Les personnages principaux/ales sont confronté·es à des situations extrêmes, à la fois drames intimes et confrontation avec les éléments de la nature, qui les font basculer d’un avant “ordinaire” à un “après” traumatique dont ils essaient de se remettre, oscillant entre oubli, dépression et tentative de retour à une “vie normale”.
En ce qui concerne Les Brouillards Noirs, [qui ne peut être un mauvais roman puisqu’il s’ouvre sur une citation de Nàzim Hikmet,] Raphaël, le protagoniste, paisible musicien, violoncelliste, soliste, au sein de l’orchestre de l’Opéra de Lyon, voit sa vie basculer lorsque, lors d’un appel de son ex-femme, il apprend la disparition de sa fille, Maude, qu’il n’a pas vue depuis onze ans.
Maude se serait rendue dans les îles Féroé et ne donnerait plus de nouvelles depuis plusieurs jours ; quant à son compagnon, il est injoignable lui aussi…
Raphaël décide d’aller sur place et apprend que le voyage de sa fille n’avait rien de touristique, d’ailleurs l’environnement ne s’y prête guère, l’archipel des Féroé étant un milieu hostile, glacé, désertique, battu par les vents et soumis régulièrement à d’effroyables tempêtes. …
En fait Maude est venue avec une ONG, Océan Kepper, s’opposant au Grindadràp https://fr.wikipedia.org/wiki/Grindadr%C3%A1p coutume barbare qui consiste à nasser un maximum de globicéphales noirs, dauphins à flancs blancs et grands dauphins dans la baie, puis de les tuer en les égorgeant ou en les harponnant, les locaux pour ce faire, pataugeant dans un océan de sang et de cadavres… [1400 cétacés tués dans la seule journée du 12 septembre 2021 https://fr.wikipedia.org/wiki/Grindadr%C3%A1p#/media/Fichier:Whaling_in_the_Faroe_Islands.jpg].
Raphaël dans sa recherche désespérée va se heurter à l’hostilité d’une grande partie des habitant·es défendant ongles et bec ce qu’ils/elles considèrent comme une tradition sur fond de nationalisme exacerbé tendance extrême droite.

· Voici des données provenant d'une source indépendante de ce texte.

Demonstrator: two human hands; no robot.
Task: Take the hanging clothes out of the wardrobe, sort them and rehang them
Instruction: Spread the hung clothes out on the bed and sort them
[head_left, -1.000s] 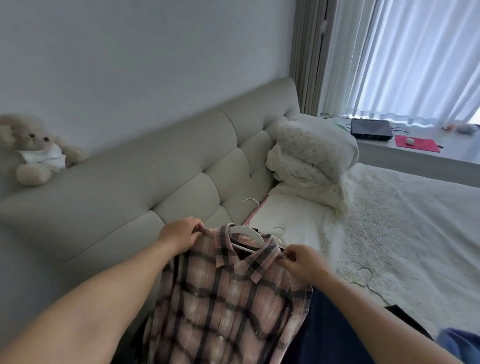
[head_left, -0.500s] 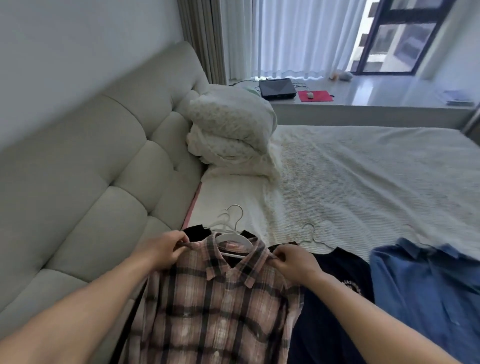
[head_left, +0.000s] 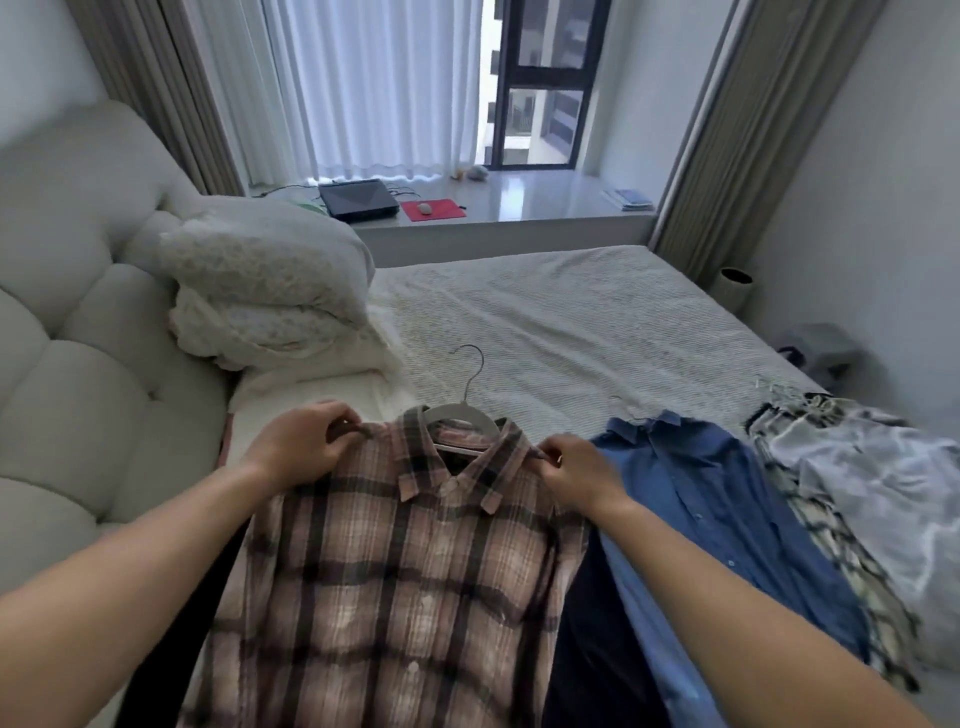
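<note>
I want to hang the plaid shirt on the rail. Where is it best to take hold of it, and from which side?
Probably the hook of the hanger, reached from above: it sticks out free above the collar of the plaid shirt. The left hand and right hand now pinch only the shoulders.

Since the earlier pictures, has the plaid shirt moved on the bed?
Yes, it seems so: the plaid shirt has shifted right, away from the headboard and closer to the blue shirt.

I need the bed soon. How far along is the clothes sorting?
Out of the wardrobe: a blue shirt and a pale patterned garment lie on the bed. In hand: left hand and right hand pinch the plaid shirt, on its hanger. Left: rehanging everything.
</note>
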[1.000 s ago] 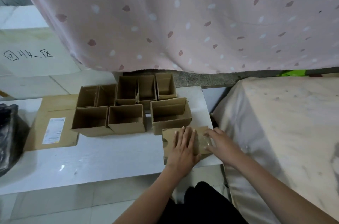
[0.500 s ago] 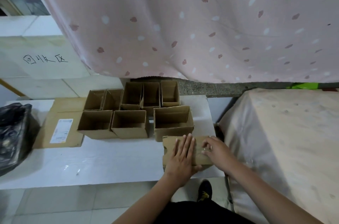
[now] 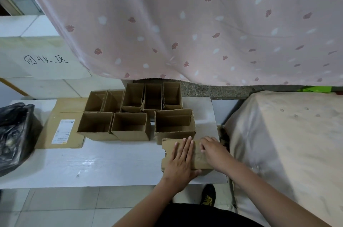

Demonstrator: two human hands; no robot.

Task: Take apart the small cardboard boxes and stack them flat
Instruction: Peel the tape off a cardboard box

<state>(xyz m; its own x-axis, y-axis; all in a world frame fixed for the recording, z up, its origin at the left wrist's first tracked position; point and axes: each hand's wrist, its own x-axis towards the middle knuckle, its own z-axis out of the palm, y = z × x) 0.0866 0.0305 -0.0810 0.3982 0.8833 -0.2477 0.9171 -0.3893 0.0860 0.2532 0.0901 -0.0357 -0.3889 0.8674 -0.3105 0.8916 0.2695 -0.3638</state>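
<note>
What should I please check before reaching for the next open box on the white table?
1. Flattened brown cardboard box lies flat on the white table: ok.
2. Left hand presses it with straight fingers: ok.
3. Right hand is free of it: not ok; it rests on the right part, fingers bent; a grip cannot be told.
4. Nearest open brown cardboard box stands just behind, within easy reach: ok.
5. Its bottom flaps are loose: cannot tell.
6. The flat piece sits fully on the table: cannot tell; the hands hide its near corner.
</note>
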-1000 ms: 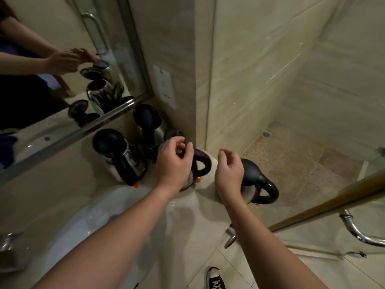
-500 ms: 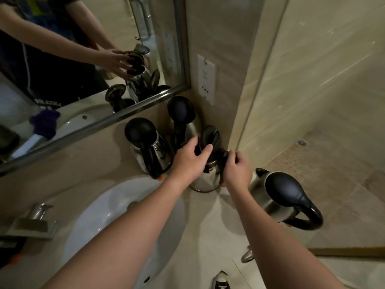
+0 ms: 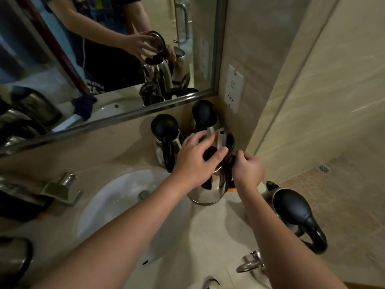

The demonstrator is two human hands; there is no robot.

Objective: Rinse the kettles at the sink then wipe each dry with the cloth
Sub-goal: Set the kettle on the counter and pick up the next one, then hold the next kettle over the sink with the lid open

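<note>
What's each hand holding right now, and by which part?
Both hold the same kettle. The left hand has its fingers on the raised lid; the right hand grips the top of the handle.

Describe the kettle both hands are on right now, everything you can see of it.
The kettle is shiny steel with black plastic fittings, standing upright on the beige counter between the sink and the corner wall. Its black lid is tipped open. The left hand reaches over the mouth, holding the lid; the right hand grips the handle side. An orange tab shows near its base.
</note>
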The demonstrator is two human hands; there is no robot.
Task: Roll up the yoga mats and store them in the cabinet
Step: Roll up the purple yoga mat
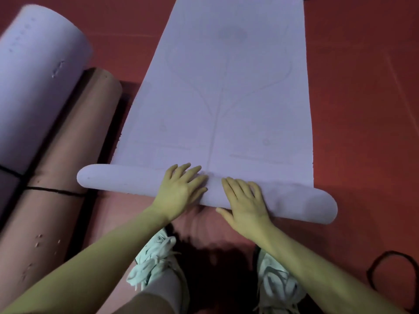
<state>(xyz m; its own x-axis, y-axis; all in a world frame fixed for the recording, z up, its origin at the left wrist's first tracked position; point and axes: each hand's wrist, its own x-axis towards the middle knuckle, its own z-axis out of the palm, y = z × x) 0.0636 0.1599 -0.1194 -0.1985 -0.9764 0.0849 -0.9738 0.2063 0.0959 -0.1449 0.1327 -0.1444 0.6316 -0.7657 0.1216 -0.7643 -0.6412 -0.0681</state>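
Lilac yoga mat (226, 98), near end rolled

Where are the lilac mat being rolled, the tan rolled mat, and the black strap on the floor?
lilac mat (226, 98), head view, flat unrolled part.
tan rolled mat (68, 155), head view, its side.
black strap (374, 266), head view, left of loop.

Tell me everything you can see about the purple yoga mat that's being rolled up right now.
The purple yoga mat is pale lavender, matte and foam-like, printed with faint grey alignment lines and a centre line. Most of it lies flat on the red floor, stretching away from the person. Its near end is wound into a thin roll lying crosswise, its ends sticking out past the flat part. The left hand and the right hand press on the roll's middle, fingers spread flat.
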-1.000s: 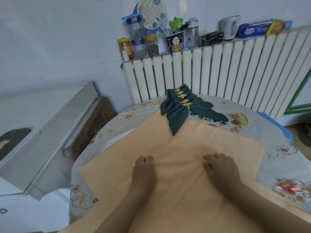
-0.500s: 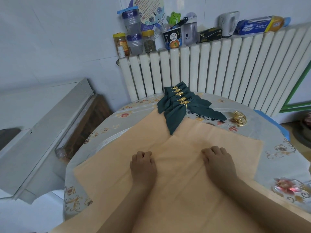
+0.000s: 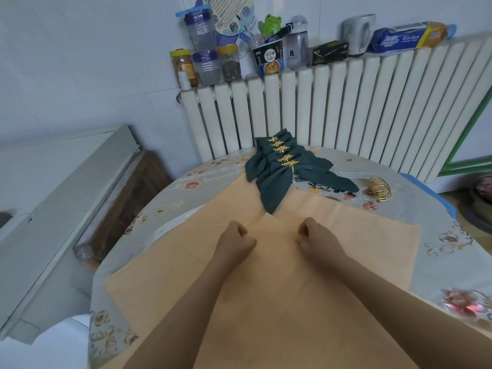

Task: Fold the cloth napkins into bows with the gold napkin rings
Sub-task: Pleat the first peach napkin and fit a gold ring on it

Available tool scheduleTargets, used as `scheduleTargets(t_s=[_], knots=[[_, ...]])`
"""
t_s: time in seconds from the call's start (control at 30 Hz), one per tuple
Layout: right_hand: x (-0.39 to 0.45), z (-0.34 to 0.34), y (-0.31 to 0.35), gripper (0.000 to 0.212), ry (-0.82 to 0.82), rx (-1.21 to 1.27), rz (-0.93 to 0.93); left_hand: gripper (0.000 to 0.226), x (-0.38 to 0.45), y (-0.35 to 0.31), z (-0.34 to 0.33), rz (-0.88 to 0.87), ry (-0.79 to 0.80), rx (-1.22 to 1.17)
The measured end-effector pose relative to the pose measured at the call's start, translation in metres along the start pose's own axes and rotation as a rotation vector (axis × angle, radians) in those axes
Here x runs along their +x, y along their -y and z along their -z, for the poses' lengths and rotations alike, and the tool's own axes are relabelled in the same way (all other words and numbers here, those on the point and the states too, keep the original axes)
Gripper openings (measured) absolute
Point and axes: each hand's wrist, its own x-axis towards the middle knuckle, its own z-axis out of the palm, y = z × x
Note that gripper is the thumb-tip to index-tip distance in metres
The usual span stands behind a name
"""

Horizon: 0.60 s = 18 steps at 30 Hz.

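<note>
A large peach cloth napkin (image 3: pixel 346 235) lies spread over the round table. My left hand (image 3: pixel 235 239) and my right hand (image 3: pixel 316 239) rest on its middle with fingers curled, each pinching the cloth, and a raised fold (image 3: pixel 269 222) stands between them. Beyond it, several dark green napkins (image 3: pixel 277 174) folded into bows lie stacked, each held by a gold leaf ring (image 3: pixel 288 163). A pile of loose gold napkin rings (image 3: pixel 380 188) sits at the back right of the table.
The table's floral grey tablecloth (image 3: pixel 170 209) shows around the napkin. A white radiator (image 3: pixel 346 110) stands behind, with jars, cups and boxes (image 3: pixel 207 62) on top. A grey cabinet (image 3: pixel 61 195) is close on the left.
Both hands have moved inward and forward and curled from flat into pinches, gathering the peach napkin into a fold between them. The camera has tilted slightly.
</note>
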Motion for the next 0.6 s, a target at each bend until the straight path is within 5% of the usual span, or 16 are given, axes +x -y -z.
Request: scheduleTargets(t_s=[0.17, 0.37, 0.6], knots=[[0.018, -0.003, 0.009, 0.035, 0.061, 0.213, 0.017, 0.037, 0.017, 0.004, -0.001, -0.016, -0.020, -0.179], [0.057, -0.006, 0.021, 0.016, 0.090, 0.254, -0.051, 0.025, 0.044, 0.010, 0.004, 0.043, 0.042, -0.287], [0.067, -0.012, 0.021, 0.022, 0.094, 0.188, -0.110, 0.025, 0.050, 0.009, 0.012, 0.032, 0.089, -0.278]])
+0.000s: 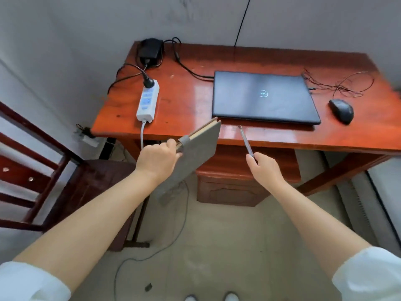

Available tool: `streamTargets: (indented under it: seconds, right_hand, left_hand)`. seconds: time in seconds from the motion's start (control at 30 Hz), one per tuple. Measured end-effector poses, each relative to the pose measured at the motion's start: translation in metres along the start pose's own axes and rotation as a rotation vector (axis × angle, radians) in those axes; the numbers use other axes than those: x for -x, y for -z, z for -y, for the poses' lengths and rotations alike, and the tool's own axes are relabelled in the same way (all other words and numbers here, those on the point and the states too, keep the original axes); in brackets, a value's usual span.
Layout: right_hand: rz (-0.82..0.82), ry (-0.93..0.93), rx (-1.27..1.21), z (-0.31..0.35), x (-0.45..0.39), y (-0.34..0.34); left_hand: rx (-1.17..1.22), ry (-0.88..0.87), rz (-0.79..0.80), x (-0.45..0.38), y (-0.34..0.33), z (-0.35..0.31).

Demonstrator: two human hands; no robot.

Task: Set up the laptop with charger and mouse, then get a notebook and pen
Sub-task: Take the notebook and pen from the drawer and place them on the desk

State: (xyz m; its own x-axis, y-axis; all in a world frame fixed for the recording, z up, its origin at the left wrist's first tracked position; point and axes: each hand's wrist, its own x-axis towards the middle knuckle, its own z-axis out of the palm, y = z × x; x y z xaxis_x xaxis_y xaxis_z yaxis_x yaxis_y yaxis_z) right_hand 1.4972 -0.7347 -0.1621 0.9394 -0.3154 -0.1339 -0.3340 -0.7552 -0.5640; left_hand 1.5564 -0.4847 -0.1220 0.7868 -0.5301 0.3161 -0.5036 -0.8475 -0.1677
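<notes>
A closed dark laptop [264,97] lies flat on the red-brown desk [186,105]. Its black charger brick [150,49] sits at the desk's back left, cabled to the laptop and plugged into a white power strip [148,103]. A black mouse [341,110] rests to the right of the laptop, its thin wire tangled behind. My left hand [157,162] grips a grey notebook [195,155], tilted, with its far corner over the desk's front edge. My right hand [263,168] holds a pen [245,141] that points toward the desk.
A dark wooden chair [65,183] stands to the left of the desk. A drawer unit [234,187] sits under the desk. Cables trail on the floor [217,257]. A grey wall rises behind the desk.
</notes>
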Motion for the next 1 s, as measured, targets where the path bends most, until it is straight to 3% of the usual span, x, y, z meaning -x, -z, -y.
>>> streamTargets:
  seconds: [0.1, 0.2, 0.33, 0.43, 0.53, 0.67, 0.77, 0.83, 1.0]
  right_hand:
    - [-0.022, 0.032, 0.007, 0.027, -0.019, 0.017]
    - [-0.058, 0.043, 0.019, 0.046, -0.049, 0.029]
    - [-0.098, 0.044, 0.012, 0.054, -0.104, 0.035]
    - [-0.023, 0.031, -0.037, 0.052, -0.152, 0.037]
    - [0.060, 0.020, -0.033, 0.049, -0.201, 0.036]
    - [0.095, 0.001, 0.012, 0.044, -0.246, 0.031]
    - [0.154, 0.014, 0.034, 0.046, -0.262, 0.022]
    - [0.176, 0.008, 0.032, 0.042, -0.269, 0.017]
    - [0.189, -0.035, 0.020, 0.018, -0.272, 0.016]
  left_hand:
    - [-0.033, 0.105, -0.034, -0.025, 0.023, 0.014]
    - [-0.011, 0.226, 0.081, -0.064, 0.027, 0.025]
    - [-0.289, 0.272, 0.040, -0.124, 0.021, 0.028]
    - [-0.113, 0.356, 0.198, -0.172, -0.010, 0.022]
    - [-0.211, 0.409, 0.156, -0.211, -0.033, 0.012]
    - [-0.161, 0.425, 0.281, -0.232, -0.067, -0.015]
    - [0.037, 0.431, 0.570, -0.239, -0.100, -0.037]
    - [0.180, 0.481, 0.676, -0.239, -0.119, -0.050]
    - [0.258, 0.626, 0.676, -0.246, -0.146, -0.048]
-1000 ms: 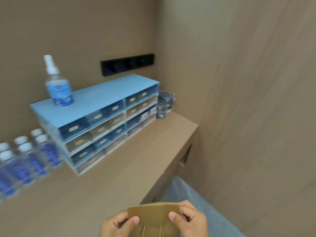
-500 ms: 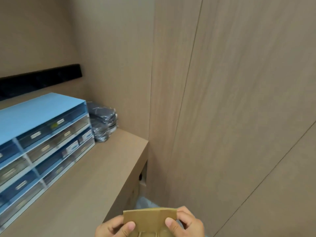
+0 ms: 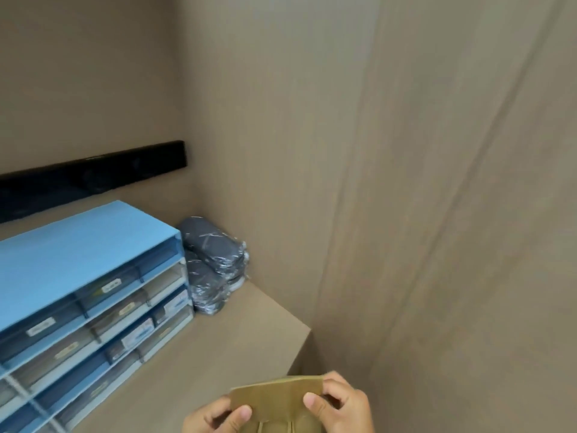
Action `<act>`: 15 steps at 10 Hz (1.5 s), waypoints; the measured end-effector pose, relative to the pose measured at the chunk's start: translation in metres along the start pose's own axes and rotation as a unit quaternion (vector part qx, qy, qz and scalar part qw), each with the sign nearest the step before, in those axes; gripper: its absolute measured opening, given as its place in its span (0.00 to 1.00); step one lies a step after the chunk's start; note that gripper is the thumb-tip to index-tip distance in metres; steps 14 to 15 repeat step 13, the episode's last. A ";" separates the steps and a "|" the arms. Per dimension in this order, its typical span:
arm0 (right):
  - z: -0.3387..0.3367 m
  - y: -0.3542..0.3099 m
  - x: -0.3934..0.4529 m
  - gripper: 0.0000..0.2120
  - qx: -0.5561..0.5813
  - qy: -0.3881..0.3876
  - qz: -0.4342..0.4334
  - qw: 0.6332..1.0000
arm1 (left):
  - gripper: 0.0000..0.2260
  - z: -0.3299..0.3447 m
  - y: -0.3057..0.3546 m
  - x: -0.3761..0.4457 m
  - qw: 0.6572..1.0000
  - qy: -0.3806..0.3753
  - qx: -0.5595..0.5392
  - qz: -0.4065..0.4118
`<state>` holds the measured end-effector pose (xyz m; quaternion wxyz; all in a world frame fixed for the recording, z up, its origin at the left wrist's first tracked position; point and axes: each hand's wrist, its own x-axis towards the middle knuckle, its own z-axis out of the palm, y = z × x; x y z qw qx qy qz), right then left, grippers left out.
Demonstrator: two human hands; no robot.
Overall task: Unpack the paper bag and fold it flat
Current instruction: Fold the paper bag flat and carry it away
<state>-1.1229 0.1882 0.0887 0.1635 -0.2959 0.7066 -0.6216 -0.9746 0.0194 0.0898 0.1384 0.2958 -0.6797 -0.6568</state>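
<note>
A flattened brown paper bag (image 3: 278,401) sits at the bottom edge of the view, its lower part cut off by the frame. My left hand (image 3: 215,417) pinches its left side with the thumb on the front face. My right hand (image 3: 340,404) grips its top right corner, thumb on the front and fingers behind. The bag is held in the air just off the right front corner of the counter.
A tan counter (image 3: 218,348) runs along the left. On it stand a blue drawer organiser (image 3: 84,295) and a stack of dark plastic-wrapped packs (image 3: 212,264) in the corner. A black strip (image 3: 93,179) is on the back wall. A tan wall panel (image 3: 437,214) fills the right.
The view has swung right and up: the spray bottle and water bottles have left the frame. Both hands keep the same hold on the bag, now a little further right.
</note>
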 end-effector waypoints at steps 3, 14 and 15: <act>0.106 0.044 0.155 0.08 0.024 -0.228 0.037 0.973 | 0.14 -0.056 -0.033 0.061 0.948 0.303 -0.098 -0.019; 0.214 0.103 0.260 0.17 -0.001 -0.475 0.035 0.879 | 0.16 -0.080 -0.090 0.120 0.867 0.477 0.023 -0.141; 0.214 0.103 0.260 0.17 -0.001 -0.475 0.035 0.879 | 0.16 -0.080 -0.090 0.120 0.867 0.477 0.023 -0.141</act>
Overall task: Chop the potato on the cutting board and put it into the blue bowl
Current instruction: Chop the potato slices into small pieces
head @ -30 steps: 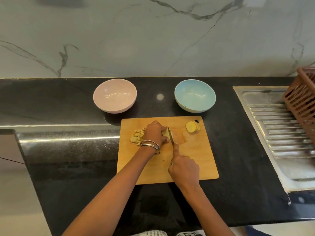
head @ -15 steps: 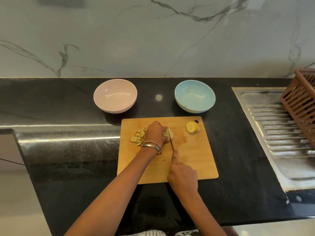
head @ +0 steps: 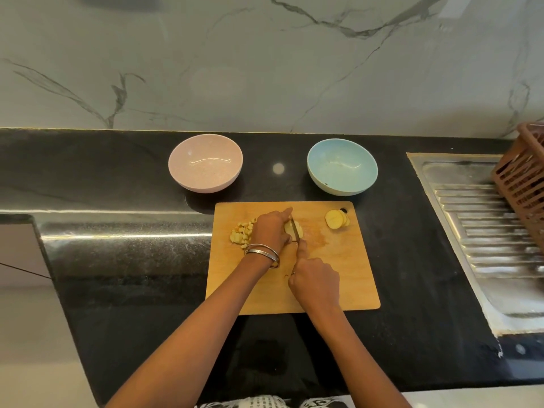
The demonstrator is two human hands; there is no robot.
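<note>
Head view: potato (head: 295, 228) under left fingers (head: 282, 216).

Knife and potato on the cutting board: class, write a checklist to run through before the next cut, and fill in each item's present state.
1. Right hand grips the knife, forefinger along its spine: ok.
2. Left hand holds the potato piece steady: ok.
3. Left fingertips clear of the blade: cannot tell, they sit right beside it.
4. Cutting board lies flat on the counter: ok.
5. Room on the board: chopped pieces heaped at the left, slices waiting at the right: ok.
6. Blue bowl stands behind the board, holding no potato yet: ok.
</note>
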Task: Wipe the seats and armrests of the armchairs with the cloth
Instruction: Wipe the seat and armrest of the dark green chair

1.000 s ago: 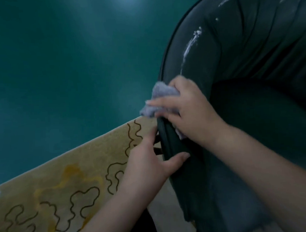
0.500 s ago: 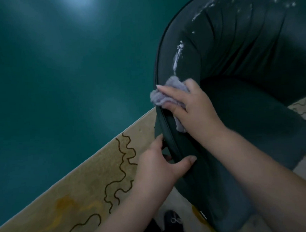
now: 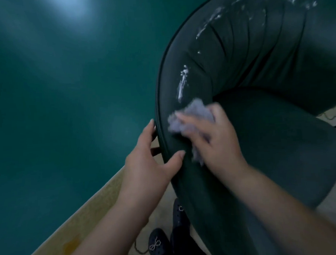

Une tradition très contestée aussi bien en Europe, que par les instances Européennes, à laquelle les îles Féroé n’ont pas adhéré bien que faisant partie du Danemark, contestée notamment en raison de la sauvagerie et de l’inutilité de cette “pêche” la viande n’étant plus comestible car gorgée de substances chimiques, du mercure par exemple, dont les océans sont pollués…
Aller plus avant serait divulgâcher, Les Brouillards noirs étant un polar, l’auteur déroule l’intrigue selon les codes en vigueur, alternant les moments forts, poignants et les rebondissements inattendus.
On ressort de la lecture non pas “les larmes aux bords des yeux” comme le proclame le critique de France-Inter, mais les tripes nouées de rage et de colère, les événements du récit entrant en résonance avec la situation climatique mondiale, la criminalisation actuelle des luttes et des militant·es et l’extrême droitisation de l’Europe.
Bernard Foulon
Les Brouillards Noirs, Patrice Gain, Le livre de Poche, 232 pages, 7,90€.